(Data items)
___

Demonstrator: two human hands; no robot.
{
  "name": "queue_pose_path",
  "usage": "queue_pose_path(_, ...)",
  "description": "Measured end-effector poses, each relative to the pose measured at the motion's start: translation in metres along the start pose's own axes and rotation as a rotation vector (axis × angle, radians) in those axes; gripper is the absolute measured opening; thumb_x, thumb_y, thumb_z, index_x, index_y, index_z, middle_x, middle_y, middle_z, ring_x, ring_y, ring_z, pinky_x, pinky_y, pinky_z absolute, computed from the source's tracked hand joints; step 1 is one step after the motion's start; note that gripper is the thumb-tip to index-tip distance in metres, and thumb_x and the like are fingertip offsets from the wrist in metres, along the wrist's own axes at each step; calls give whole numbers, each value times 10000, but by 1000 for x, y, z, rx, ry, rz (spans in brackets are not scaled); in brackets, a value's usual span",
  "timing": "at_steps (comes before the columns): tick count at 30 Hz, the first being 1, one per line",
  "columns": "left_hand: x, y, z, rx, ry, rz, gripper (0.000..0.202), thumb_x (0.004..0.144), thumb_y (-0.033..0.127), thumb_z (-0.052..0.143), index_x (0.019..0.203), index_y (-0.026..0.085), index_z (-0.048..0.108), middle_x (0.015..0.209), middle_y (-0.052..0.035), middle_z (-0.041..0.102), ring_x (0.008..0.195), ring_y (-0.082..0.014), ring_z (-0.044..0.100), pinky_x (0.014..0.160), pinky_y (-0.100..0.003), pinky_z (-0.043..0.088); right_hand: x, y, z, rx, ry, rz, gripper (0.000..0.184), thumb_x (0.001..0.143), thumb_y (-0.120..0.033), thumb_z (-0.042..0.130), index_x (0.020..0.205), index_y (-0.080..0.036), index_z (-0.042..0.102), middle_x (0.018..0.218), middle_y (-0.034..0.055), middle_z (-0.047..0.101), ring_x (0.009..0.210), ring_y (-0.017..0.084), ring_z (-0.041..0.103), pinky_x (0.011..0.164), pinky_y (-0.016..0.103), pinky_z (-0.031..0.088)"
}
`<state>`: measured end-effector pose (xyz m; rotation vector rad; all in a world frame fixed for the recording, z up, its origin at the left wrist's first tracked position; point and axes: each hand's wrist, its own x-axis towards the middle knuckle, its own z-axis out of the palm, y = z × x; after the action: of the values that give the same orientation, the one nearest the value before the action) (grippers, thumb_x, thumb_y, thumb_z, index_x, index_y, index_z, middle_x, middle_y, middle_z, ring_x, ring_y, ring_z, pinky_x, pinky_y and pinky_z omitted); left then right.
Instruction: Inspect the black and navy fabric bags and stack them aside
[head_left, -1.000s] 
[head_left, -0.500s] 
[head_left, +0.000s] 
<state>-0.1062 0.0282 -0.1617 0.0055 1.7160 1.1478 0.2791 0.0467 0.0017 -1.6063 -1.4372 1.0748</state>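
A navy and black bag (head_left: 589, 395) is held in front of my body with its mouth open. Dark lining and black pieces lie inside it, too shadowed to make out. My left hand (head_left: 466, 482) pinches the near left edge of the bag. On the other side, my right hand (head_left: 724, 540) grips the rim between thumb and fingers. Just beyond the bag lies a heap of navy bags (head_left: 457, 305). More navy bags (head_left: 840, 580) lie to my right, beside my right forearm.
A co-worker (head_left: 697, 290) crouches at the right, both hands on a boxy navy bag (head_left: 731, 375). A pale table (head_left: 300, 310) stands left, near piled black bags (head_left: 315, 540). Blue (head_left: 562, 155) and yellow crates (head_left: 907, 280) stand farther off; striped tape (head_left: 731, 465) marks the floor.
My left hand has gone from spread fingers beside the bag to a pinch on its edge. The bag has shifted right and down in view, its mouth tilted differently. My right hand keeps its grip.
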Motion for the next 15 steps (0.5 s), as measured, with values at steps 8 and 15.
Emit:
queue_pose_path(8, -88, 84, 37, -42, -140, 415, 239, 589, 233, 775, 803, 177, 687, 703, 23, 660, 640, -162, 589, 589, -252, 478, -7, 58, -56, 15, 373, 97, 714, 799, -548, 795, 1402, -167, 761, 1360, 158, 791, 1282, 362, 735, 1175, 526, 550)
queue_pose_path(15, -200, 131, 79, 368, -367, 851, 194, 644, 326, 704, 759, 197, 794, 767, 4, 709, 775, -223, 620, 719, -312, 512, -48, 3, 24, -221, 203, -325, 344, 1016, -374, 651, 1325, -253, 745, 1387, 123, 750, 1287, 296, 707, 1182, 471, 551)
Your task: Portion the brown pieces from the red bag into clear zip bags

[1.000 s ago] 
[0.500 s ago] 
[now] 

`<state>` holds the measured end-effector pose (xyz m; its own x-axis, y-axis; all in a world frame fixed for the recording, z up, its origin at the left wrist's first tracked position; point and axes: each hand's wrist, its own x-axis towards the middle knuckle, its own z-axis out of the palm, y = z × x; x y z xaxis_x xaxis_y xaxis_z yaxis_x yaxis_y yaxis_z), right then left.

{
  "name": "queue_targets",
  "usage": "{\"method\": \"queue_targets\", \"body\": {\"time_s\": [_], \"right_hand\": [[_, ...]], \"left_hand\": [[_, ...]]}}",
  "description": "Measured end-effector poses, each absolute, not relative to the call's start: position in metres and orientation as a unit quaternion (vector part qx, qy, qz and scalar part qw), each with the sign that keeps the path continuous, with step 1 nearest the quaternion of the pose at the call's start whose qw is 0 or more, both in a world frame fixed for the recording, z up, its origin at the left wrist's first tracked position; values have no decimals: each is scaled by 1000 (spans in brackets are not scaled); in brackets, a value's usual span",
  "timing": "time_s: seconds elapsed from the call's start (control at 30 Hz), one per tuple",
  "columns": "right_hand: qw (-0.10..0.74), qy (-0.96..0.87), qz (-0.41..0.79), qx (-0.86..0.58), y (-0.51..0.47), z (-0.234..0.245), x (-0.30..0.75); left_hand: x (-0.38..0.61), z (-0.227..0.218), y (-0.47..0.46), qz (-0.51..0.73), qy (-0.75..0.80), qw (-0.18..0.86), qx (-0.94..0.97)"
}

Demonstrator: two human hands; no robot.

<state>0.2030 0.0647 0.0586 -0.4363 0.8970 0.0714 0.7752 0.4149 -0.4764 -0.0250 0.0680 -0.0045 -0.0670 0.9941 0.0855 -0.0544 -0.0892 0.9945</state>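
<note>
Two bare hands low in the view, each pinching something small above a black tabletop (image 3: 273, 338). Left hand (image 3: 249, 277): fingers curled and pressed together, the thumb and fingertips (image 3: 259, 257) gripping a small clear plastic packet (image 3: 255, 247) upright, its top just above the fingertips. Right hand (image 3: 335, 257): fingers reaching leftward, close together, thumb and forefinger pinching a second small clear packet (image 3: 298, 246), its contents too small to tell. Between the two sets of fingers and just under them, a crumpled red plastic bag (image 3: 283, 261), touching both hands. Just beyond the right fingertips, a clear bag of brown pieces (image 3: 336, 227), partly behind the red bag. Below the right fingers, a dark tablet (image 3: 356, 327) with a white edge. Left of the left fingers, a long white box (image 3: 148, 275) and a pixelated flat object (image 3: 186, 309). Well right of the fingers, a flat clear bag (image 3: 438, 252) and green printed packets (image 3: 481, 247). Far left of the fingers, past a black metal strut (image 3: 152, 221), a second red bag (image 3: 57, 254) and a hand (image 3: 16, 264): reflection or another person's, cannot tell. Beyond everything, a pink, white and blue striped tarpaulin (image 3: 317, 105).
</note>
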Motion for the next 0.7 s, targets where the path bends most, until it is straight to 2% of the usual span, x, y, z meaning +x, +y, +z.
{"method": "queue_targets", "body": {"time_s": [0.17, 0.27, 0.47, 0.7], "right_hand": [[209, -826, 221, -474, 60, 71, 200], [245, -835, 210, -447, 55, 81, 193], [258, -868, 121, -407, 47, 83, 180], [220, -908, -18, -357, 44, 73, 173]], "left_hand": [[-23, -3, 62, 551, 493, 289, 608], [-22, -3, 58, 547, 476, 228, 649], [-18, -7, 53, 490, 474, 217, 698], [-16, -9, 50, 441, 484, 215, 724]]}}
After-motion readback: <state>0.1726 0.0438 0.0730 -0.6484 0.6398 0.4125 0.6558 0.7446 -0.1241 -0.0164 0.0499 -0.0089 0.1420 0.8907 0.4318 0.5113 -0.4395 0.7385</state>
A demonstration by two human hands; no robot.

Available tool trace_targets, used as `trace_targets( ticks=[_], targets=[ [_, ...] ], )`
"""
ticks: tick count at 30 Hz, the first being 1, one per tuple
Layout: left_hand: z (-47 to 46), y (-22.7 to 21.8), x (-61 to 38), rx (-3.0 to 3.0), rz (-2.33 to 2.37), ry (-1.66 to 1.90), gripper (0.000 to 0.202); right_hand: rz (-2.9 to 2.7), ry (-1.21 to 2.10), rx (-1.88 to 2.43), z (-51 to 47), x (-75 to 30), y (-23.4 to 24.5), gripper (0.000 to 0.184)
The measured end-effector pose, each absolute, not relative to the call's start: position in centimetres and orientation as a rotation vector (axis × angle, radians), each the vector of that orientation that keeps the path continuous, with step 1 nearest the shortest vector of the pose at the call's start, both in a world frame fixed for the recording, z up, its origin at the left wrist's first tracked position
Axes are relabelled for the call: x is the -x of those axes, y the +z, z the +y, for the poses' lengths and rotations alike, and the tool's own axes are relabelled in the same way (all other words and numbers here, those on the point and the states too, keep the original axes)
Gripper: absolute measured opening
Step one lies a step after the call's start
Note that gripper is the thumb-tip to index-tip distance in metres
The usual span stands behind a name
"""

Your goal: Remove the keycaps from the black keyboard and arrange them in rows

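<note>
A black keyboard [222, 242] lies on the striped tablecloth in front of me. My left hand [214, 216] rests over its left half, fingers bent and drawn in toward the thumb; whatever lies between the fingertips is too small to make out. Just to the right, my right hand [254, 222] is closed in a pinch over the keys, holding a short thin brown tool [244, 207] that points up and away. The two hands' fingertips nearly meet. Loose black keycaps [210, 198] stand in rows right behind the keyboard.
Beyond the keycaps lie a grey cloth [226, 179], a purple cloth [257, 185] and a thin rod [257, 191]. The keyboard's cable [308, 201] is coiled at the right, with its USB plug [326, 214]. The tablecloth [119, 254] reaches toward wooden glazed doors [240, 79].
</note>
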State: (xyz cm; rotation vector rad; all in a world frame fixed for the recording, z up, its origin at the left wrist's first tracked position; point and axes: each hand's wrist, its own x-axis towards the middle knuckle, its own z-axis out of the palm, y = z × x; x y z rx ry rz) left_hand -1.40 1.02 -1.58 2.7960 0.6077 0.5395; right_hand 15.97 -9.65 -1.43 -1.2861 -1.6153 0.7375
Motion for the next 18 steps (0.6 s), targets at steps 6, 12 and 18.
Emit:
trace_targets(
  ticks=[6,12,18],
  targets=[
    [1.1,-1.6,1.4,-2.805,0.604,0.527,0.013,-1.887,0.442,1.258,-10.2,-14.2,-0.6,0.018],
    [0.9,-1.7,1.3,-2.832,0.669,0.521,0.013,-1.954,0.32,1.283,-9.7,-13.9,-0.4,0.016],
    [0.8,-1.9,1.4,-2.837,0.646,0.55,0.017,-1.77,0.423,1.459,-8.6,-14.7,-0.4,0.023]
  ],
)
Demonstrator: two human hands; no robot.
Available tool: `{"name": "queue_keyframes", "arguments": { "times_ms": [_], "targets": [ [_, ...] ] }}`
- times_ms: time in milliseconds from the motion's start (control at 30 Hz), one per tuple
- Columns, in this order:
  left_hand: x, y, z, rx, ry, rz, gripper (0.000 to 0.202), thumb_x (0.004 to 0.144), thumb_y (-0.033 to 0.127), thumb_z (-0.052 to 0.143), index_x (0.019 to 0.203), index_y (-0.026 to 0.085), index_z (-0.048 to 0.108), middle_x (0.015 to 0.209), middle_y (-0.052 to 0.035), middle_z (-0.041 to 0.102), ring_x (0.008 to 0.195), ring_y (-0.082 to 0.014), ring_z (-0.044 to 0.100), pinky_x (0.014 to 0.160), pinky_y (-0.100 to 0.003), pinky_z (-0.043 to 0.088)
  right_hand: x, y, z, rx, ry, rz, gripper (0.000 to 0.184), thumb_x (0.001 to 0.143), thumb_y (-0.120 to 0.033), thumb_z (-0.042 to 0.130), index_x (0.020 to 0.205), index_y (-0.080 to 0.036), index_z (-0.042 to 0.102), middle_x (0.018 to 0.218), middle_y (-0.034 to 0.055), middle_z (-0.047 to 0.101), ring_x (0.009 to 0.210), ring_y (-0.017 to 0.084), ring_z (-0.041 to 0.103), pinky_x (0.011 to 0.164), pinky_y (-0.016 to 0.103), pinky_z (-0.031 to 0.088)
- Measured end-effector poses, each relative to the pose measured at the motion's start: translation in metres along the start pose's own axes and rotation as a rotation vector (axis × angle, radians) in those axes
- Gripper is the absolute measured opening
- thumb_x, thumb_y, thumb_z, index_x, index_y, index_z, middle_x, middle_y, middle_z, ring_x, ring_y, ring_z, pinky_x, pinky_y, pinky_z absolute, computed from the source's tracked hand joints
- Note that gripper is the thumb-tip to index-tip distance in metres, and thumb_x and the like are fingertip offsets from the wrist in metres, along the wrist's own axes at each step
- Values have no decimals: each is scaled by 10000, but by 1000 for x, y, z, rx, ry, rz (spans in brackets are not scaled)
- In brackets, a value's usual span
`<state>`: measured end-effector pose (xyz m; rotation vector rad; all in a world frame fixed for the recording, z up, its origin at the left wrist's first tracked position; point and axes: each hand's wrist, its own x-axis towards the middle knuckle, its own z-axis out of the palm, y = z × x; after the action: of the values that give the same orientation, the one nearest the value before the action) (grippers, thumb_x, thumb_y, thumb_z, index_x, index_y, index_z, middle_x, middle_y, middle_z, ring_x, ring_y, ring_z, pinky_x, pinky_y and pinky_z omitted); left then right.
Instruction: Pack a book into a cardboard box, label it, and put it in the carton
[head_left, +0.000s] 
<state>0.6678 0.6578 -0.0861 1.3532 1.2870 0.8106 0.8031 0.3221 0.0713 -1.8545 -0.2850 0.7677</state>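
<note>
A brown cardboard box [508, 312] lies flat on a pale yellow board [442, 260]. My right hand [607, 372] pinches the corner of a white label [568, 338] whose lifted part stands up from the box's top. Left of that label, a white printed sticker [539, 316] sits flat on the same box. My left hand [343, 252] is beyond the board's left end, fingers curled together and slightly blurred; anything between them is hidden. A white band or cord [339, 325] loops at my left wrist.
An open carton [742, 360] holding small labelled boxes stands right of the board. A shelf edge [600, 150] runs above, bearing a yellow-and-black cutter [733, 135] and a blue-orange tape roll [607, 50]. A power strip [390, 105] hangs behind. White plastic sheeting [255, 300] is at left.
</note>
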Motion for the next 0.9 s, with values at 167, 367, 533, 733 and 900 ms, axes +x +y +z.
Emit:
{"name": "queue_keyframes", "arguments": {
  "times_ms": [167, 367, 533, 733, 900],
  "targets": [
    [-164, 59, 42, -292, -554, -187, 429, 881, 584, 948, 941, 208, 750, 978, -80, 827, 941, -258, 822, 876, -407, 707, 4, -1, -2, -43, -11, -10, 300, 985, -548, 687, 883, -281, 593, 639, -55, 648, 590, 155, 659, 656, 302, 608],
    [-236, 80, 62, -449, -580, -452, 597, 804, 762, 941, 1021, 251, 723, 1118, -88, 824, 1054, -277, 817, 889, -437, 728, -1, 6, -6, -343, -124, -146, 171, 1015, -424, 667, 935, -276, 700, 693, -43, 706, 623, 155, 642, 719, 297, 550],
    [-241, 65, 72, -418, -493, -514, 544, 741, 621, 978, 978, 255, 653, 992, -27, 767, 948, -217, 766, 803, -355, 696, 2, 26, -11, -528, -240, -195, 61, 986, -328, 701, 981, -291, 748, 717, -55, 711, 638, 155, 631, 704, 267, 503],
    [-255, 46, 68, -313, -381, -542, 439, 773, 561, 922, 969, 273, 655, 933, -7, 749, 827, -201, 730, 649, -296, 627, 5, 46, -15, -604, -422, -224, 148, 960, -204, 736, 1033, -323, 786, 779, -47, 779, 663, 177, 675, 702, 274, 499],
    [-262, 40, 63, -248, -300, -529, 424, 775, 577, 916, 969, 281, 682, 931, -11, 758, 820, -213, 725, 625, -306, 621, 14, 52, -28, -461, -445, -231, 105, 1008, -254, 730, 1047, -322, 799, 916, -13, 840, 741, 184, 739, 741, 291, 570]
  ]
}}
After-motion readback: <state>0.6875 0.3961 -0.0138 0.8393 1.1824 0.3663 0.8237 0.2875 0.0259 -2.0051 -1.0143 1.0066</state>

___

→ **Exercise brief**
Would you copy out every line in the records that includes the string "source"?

→ **Result**
  "description": "Measured end-effector poses, each relative to the pose measured at the motion's start: translation in metres along the start pose's own axes and rotation as a rotation vector (axis × angle, radians) in those axes; gripper is the absolute measured opening; thumb_x, thumb_y, thumb_z, index_x, index_y, index_z, middle_x, middle_y, middle_z, ring_x, ring_y, ring_z, pinky_x, pinky_y, pinky_z absolute, computed from the source's tracked hand joints; step 1 is one step after the motion's start; note that gripper is the thumb-tip to index-tip distance in metres, and thumb_x and the like are fingertip offsets from the wrist in metres, along the wrist's own axes at each step; calls give whole numbers, each value times 10000, but by 1000 for x, y, z, rx, ry, rz (spans in brackets are not scaled); in brackets, a value's usual span",
- thumb_x, thumb_y, thumb_z, index_x, index_y, index_z, middle_x, middle_y, middle_z, ring_x, ring_y, ring_z, pinky_x, pinky_y, pinky_z absolute, computed from the source's tracked hand joints

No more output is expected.